> _Task requirements_: What are the lines, word for word, from the line with "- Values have" up to and including the line with "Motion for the" in the records below? Omit the pictures.

> _Data provided_:
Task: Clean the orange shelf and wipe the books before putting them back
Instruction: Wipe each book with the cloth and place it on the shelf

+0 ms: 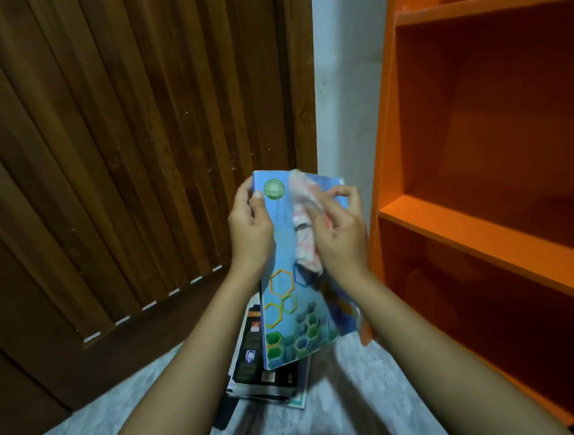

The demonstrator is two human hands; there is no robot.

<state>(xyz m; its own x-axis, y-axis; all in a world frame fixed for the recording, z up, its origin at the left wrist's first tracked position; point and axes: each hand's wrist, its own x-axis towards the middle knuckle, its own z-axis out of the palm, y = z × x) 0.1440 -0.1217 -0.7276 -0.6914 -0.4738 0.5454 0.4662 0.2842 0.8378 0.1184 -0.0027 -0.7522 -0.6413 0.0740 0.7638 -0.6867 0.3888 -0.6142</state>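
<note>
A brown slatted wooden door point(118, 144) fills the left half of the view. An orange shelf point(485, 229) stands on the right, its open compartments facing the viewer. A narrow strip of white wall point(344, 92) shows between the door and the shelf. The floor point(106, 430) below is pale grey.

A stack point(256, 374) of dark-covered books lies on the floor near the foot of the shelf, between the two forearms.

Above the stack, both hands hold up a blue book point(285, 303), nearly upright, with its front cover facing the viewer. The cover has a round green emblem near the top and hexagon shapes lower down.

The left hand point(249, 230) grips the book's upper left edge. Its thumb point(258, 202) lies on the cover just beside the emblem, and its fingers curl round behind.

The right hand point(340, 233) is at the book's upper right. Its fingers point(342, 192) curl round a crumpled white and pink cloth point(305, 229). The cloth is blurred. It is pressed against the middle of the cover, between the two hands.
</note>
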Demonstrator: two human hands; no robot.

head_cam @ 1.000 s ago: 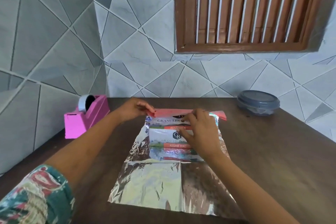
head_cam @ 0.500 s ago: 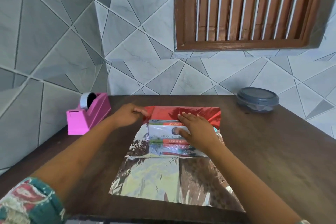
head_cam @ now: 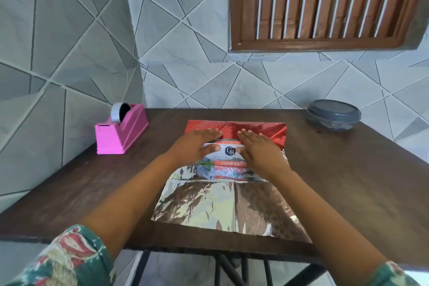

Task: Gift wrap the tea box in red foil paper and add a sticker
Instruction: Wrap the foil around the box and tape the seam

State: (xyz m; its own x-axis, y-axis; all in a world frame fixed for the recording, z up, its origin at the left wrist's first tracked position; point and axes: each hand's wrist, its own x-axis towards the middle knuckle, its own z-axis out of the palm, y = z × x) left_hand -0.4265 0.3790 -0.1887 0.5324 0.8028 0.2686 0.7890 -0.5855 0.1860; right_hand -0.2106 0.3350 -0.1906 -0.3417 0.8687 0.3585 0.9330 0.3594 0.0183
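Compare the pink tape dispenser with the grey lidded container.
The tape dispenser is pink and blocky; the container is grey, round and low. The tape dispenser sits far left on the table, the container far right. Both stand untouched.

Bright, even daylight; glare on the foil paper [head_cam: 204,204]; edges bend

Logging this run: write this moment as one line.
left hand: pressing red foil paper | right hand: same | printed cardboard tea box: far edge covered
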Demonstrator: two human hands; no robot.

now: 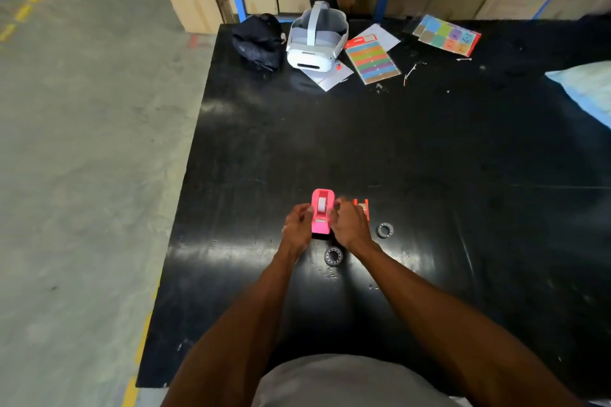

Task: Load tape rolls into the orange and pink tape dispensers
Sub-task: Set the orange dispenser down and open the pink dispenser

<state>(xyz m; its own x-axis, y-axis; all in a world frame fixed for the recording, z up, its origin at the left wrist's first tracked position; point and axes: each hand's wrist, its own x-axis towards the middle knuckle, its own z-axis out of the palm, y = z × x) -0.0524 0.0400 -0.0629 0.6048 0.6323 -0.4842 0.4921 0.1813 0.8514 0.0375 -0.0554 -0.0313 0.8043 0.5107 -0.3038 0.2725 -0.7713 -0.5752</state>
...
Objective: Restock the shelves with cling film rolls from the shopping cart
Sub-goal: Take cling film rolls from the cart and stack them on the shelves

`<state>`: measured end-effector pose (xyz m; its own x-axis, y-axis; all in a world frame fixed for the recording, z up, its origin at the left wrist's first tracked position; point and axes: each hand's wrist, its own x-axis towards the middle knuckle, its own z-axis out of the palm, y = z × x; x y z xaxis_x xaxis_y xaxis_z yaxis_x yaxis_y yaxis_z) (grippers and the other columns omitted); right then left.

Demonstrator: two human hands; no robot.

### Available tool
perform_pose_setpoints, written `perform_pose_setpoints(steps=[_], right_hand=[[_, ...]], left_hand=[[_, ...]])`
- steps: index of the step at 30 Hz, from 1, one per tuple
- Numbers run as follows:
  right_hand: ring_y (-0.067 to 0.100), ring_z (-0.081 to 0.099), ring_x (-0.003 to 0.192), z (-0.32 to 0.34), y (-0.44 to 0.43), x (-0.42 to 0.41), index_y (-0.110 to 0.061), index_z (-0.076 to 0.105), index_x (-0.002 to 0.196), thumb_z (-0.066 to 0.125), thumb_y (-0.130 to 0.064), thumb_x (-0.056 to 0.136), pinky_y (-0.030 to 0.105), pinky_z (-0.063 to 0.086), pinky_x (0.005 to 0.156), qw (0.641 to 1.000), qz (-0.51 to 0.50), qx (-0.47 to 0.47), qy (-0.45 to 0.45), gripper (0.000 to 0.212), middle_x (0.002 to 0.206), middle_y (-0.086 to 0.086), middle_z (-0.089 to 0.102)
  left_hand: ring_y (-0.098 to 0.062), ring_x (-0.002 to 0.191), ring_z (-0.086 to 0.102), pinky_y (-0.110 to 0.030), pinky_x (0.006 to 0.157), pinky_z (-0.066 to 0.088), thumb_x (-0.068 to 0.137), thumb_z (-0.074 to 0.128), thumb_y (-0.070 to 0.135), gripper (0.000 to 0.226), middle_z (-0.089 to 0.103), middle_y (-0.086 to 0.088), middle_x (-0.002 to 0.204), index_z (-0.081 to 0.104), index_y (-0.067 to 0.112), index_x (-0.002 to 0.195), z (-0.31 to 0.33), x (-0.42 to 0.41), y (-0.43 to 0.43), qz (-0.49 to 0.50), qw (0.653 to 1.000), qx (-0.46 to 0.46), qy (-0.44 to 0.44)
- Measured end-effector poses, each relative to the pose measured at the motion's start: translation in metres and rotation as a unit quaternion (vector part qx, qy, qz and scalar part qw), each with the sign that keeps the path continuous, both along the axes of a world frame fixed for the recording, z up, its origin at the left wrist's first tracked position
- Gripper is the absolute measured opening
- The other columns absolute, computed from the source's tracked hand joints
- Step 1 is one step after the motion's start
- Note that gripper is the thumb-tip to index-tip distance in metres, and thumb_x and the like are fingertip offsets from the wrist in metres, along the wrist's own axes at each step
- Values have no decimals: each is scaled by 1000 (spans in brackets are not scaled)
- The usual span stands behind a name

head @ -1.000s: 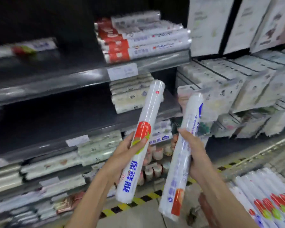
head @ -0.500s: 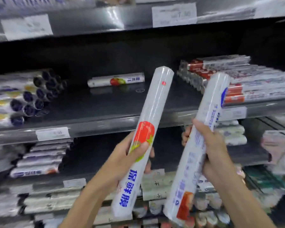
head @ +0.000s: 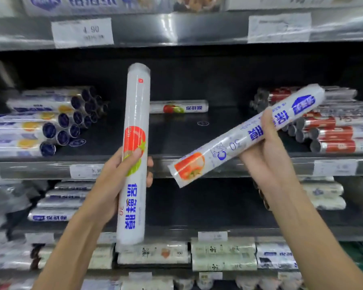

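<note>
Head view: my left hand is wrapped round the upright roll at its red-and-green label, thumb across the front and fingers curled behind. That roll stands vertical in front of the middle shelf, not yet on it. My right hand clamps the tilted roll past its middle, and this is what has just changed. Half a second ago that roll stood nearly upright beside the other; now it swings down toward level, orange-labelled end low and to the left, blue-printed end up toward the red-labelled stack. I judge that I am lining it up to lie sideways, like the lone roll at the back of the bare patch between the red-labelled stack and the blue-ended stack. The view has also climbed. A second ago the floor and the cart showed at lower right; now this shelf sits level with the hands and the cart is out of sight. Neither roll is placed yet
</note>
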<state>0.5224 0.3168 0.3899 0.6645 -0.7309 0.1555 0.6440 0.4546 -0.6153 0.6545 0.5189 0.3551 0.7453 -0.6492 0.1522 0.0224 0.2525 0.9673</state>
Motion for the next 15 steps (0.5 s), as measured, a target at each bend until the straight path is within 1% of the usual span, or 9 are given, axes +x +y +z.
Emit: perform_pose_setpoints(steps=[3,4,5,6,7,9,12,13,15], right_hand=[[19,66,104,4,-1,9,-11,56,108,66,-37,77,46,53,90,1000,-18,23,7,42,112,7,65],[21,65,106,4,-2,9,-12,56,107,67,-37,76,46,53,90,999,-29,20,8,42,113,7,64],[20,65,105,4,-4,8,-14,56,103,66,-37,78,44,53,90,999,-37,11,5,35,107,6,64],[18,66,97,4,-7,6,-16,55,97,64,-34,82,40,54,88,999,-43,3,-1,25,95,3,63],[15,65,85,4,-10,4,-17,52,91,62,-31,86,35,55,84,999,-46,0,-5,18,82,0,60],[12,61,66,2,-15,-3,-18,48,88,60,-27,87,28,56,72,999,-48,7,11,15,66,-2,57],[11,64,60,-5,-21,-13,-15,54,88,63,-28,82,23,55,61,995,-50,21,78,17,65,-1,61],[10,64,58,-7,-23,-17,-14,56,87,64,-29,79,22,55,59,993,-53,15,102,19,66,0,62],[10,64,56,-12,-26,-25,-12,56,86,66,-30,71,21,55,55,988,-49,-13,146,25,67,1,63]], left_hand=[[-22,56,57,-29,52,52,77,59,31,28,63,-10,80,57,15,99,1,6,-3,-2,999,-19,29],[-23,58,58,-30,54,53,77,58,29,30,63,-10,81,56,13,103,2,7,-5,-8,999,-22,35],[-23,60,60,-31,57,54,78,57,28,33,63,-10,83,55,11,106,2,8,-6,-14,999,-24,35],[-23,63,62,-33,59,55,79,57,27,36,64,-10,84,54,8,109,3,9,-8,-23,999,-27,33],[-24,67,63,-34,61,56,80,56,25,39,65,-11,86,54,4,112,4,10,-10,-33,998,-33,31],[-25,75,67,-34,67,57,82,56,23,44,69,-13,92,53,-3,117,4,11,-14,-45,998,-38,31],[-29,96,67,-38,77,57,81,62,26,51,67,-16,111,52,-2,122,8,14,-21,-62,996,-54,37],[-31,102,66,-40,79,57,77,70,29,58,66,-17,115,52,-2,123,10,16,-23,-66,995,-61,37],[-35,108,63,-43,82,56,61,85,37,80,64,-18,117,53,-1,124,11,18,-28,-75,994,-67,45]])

> _Your solution_:
- Values have no decimals: each is scaled by 1000 (spans in brackets are not scaled)
- The usual span stands behind a name

head @ -1.000s: 
head @ -0.500s: 
head @ +0.000s: 

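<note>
Head view: my left hand is wrapped round the upright roll at its red-and-green label, thumb across the front and fingers curled behind. That roll stands vertical in front of the middle shelf, not yet on it. My right hand clamps the tilted roll past its middle, and this is what has just changed. Half a second ago that roll stood nearly upright beside the other; now it swings down toward level, orange-labelled end low and to the left, blue-printed end up toward the red-labelled stack. I judge that I am lining it up to lie sideways, like the lone roll at the back of the bare patch between the red-labelled stack and the blue-ended stack. The view has also climbed. A second ago the floor and the cart showed at lower right; now this shelf sits level with the hands and the cart is out of sight. Neither roll is placed yet
</note>
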<state>0.5224 0.3168 0.3899 0.6645 -0.7309 0.1555 0.6440 0.4546 -0.6153 0.6545 0.5189 0.3551 0.7453 -0.6492 0.1522 0.0224 0.2525 0.9673</state>
Motion for the next 15 steps (0.5 s), as measured, a target at each bend until the straight path is within 1% of the usual span, or 9 are given, axes +x +y +z.

This completes the response to the exercise.